Bob Marley foi um grande pensador. Muitos desconhecem esse seu lado filosófo.

Eduardo Medeiros disse...

Boa dica de filme.

Essa ideia de que a realidade que nós vemos é uma "ilusão" por ser sempre construção a partir de vários fatores tanto internos quanto externos é difícil de ser aceita. Por outro lado, não entendo que ninguém nasça "puro". Já trazemos em nosso DNA psíquico inclinações que não foram aprendidas que são resultantes do puro instinto, como a agressividade. Vide os bebezinhos ainda tão "puros" que manifestam várias vezes sua agressividade. Mas é certo que a cultura nos forma em certos padrões e ir contra eles é se tornar "diferente", e o diferente sempre é motivo de preconceito e rejeição. Talvez por que vemos no diferente características que repudiamos em nós mesmos.

beijos.

Luciana Flora disse...

Infelizmente a maioria das pessoas realmente não sabe lidar com a diferença; E nem mesmo precisa ser fisica.. Pode ser apenas no jeito de ser..

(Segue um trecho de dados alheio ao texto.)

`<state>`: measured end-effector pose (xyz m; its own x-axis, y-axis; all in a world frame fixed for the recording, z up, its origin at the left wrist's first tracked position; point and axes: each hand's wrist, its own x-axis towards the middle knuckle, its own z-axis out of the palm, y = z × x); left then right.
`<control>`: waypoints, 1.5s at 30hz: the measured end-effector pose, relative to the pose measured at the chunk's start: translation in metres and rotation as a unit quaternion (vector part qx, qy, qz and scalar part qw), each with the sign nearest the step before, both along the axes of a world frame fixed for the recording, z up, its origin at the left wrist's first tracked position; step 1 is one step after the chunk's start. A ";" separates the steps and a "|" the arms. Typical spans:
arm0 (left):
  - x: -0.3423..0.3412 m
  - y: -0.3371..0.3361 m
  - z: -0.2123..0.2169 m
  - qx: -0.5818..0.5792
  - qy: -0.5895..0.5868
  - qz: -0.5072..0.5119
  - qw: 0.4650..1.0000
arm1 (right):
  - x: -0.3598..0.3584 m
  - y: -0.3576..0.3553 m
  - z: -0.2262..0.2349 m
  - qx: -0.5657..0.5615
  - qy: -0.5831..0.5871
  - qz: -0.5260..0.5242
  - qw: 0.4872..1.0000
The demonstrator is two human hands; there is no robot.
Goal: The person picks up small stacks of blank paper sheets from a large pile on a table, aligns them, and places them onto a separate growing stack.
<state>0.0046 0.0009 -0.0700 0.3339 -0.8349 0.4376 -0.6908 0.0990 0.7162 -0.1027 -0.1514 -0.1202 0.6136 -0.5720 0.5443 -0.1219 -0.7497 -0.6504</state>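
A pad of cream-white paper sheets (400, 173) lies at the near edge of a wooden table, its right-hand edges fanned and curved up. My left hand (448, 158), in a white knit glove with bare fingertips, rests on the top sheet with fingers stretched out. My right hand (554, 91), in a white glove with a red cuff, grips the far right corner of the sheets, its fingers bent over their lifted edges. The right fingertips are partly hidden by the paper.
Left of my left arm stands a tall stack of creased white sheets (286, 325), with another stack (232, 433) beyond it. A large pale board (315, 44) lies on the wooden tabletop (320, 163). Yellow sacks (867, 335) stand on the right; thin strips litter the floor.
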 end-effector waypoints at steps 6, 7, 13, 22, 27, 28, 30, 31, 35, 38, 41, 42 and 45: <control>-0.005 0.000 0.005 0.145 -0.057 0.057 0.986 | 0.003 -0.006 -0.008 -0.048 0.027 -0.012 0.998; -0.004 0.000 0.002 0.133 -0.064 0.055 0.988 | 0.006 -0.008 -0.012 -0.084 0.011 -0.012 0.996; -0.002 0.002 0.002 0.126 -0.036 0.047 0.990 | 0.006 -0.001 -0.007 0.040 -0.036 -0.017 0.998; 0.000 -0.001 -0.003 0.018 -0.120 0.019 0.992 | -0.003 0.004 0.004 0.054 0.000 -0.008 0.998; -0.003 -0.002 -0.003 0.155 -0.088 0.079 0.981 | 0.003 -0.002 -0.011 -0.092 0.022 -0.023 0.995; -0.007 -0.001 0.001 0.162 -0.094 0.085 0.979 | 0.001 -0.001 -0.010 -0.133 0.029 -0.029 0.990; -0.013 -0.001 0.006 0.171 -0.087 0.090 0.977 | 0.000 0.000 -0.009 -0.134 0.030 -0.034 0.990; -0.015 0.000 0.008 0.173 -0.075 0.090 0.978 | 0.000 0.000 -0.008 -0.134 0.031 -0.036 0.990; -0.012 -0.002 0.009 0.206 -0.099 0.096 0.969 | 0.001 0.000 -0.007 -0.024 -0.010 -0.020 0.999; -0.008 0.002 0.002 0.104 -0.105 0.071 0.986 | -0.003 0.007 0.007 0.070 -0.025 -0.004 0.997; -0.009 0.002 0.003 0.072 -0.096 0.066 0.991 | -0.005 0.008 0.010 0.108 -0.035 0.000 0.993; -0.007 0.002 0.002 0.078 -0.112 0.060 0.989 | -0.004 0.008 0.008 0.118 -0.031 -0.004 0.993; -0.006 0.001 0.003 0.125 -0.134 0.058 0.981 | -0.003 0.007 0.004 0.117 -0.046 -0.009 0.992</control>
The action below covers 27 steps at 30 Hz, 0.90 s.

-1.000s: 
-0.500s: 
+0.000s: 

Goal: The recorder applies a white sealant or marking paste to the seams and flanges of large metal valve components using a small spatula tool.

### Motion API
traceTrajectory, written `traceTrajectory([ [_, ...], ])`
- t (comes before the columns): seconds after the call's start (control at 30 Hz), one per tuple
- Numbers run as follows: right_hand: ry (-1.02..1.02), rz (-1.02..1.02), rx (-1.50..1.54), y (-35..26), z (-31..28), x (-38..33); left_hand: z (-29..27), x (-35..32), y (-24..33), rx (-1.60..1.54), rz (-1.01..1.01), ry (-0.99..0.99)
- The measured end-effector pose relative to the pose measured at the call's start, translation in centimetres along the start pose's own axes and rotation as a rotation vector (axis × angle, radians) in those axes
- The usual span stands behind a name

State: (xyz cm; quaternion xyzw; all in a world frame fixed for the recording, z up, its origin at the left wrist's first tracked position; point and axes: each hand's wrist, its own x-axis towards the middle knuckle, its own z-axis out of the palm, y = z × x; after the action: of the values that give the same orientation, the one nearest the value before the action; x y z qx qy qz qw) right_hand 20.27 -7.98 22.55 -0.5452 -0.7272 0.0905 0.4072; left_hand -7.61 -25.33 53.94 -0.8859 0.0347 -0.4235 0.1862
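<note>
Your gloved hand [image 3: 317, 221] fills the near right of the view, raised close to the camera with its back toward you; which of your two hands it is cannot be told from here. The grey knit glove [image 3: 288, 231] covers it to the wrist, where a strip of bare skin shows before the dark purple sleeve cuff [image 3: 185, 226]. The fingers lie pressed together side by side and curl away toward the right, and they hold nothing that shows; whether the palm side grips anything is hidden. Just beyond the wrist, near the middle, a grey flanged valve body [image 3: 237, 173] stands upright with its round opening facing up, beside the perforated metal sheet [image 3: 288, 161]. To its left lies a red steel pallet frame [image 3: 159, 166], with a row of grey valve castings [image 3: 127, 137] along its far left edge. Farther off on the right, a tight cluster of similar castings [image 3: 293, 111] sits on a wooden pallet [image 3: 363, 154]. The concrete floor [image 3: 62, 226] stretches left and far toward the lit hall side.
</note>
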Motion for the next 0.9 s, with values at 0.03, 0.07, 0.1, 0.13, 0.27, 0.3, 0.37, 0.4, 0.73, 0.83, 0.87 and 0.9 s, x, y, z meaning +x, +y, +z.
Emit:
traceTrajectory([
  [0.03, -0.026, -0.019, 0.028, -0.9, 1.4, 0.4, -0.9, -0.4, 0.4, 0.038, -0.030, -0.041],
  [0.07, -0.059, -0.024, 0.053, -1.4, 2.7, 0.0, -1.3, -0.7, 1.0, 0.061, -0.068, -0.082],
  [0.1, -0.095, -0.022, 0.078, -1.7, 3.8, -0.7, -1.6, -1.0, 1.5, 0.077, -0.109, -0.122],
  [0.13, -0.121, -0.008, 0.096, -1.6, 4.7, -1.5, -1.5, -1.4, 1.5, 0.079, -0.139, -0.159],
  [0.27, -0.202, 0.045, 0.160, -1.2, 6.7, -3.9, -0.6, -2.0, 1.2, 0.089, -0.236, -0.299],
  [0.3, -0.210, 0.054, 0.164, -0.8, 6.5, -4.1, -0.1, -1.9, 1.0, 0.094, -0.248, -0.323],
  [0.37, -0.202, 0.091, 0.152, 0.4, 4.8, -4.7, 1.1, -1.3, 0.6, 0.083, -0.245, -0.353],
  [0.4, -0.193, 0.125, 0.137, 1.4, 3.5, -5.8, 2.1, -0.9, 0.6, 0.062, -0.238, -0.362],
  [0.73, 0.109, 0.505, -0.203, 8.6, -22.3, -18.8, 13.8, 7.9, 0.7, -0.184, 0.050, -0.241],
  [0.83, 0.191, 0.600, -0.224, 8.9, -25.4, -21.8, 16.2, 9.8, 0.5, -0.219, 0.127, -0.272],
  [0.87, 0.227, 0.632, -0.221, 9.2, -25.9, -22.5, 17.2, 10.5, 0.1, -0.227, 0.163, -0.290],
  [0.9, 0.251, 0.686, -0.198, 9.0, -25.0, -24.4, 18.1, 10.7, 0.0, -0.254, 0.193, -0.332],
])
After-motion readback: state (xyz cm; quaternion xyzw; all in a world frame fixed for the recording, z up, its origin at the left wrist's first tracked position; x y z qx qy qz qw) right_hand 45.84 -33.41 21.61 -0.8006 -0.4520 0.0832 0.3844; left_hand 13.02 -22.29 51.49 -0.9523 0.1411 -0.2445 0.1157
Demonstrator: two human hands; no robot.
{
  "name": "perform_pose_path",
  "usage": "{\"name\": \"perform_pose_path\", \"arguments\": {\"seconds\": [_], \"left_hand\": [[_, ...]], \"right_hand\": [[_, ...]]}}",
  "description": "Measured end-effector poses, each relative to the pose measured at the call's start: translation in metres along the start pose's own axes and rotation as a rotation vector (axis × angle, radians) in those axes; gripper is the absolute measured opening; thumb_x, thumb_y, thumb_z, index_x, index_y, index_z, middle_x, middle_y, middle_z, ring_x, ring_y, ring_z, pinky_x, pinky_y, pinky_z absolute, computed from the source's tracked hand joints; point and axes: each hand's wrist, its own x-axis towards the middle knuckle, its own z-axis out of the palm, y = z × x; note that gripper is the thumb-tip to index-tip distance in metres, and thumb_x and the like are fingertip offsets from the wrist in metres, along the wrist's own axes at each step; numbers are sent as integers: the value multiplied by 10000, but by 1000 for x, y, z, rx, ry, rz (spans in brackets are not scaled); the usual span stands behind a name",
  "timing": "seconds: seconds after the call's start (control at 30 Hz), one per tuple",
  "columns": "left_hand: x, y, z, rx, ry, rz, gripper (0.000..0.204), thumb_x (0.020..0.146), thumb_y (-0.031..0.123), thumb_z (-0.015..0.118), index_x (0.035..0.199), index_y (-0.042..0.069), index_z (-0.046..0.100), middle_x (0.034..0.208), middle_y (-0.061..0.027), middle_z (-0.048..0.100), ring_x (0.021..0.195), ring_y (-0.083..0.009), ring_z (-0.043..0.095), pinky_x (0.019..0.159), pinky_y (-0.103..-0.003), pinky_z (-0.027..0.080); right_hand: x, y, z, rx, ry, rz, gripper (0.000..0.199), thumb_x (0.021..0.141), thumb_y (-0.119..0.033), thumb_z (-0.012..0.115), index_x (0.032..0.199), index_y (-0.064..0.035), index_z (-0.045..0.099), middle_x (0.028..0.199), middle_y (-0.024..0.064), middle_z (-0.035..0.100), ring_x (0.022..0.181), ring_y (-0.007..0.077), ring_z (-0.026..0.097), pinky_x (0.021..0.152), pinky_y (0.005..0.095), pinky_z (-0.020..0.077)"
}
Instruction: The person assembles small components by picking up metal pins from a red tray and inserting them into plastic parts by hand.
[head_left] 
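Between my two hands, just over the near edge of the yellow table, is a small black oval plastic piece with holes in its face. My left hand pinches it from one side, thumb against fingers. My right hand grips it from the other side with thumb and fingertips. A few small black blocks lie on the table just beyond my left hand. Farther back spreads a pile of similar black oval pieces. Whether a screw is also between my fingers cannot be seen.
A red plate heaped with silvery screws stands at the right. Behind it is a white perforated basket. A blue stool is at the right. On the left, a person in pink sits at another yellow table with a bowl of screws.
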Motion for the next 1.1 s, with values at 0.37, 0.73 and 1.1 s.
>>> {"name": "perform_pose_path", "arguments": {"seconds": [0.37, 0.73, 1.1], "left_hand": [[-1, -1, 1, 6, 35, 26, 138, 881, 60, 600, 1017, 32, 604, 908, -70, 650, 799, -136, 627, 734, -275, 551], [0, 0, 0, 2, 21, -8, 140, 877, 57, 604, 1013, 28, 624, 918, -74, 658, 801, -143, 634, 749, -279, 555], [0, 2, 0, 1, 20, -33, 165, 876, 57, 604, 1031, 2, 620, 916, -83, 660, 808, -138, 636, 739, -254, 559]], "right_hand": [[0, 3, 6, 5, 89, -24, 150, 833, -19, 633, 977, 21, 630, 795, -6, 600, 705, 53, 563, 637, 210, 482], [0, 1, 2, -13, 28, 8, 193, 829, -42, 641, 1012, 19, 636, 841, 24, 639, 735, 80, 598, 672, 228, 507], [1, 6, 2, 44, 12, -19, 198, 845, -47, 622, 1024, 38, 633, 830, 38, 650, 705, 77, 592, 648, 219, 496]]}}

MUitas vezes eu senti que ser mais introvertida no Rio de Janeiro , seroa quase uma berração.. srsrs

Uma vez eu disse a uma colega que não me divertia em festas.. e ela me olhou como uma ET e disse que isso era impossivel.. srsrs

Atena disse...

Tiozão:
Obrigada pela força.
Abraços

Atena disse...

Anônimo:
Estava certo o Bob Marley, os iguais são aqueles hipnotizados ou condicionados pelo sistema.
Seja bem vindo.

Atena disse...

Edu:
Concordo com você quanto a não nascermos uma tábula rasa, pois além da herança genética ainda há a influências das encarnações anteriores.
Kaspar Hauser foi considerado puro no sentido de ser como uma criança, ainda não contaminada pela sociedade.
Se você quiser ter uma noção do quanto a nossa realidade é uma construção, tome uma mescalinazinha básica que entenderá. rsrs
abração

Atena disse...

Luciana:
Eu sei que você conhece o peso de ser diferente e já lhe disse que muitas vezes isto é um privilégio.
Nem todos se divertem em festas, muitos fingem que o fazem para se sentirem melhores.
beijos

Beth Muniz disse...

Oi Atena,
Que história hem?
"Kaspar, por exemplo, não entendia porque somente as mulheres realizavam as tarefas domésticas e ainda serviam aos homens como se fossem suas serviçais".
Bem, se vivesse hoje ainda sofreria com a cultura do politicamente correto, para uma “maioria”, que nem sempre age corretamente, quando não respeita as diferenças.
Já sabia algumas coisas sobre a história. Mas contada e analisada por você, ficou muito mais clara.
E o filme, onde encontro? Gostaria muito de assistir.
Gostei. Muito!
Beijo querida.
Se cuide!

Ana Bailune disse...

Ser diferente deveria ser encarado como uma bênção, mas na sociedade em que vivemos, todos lutam para serem cada vez mais iguais. Gente triste.

Atena disse...

Beth:
O nosso mundo atual piraria o Kaspar em minutos. rsrs
Provavelmente você o encontra em boas locadoras. Vale a pena assistir.
É uma história triste, mas o Herzog sempre faz filmes excelentes. O rapaz que interpreta o Kaspar não é ator e dá um show, o que demonstra a capacidade desse brilhante diretor.
beijos e boa semana pra você

Eduardo Medeiros disse...

sem dúvida, Atena, a nossa realidade é mesmo construção - deixei de afirmar isso categoricamente. A influência genética é certa. Já vidas anteriores fica por tua conta e risco...rsss

Atena disse...

Ana:
Você disse algo que me chama muito a atenção de uns tempos pra cá: essa uniformidade nas maneiras e vestimentas dos jovens. Aí quando querem ser diferentes apelam para a bizarrice (ex: Lady Gaga).
Você disse bem: gente triste.
abraços

Atena disse...

Edu:
Tá certo. As vidas anteriores ficam por minha conta, contudo o risco não existe mais, pois já fiz as pazes com elas. rsrs

ricardo alves / são paulo,brasil disse...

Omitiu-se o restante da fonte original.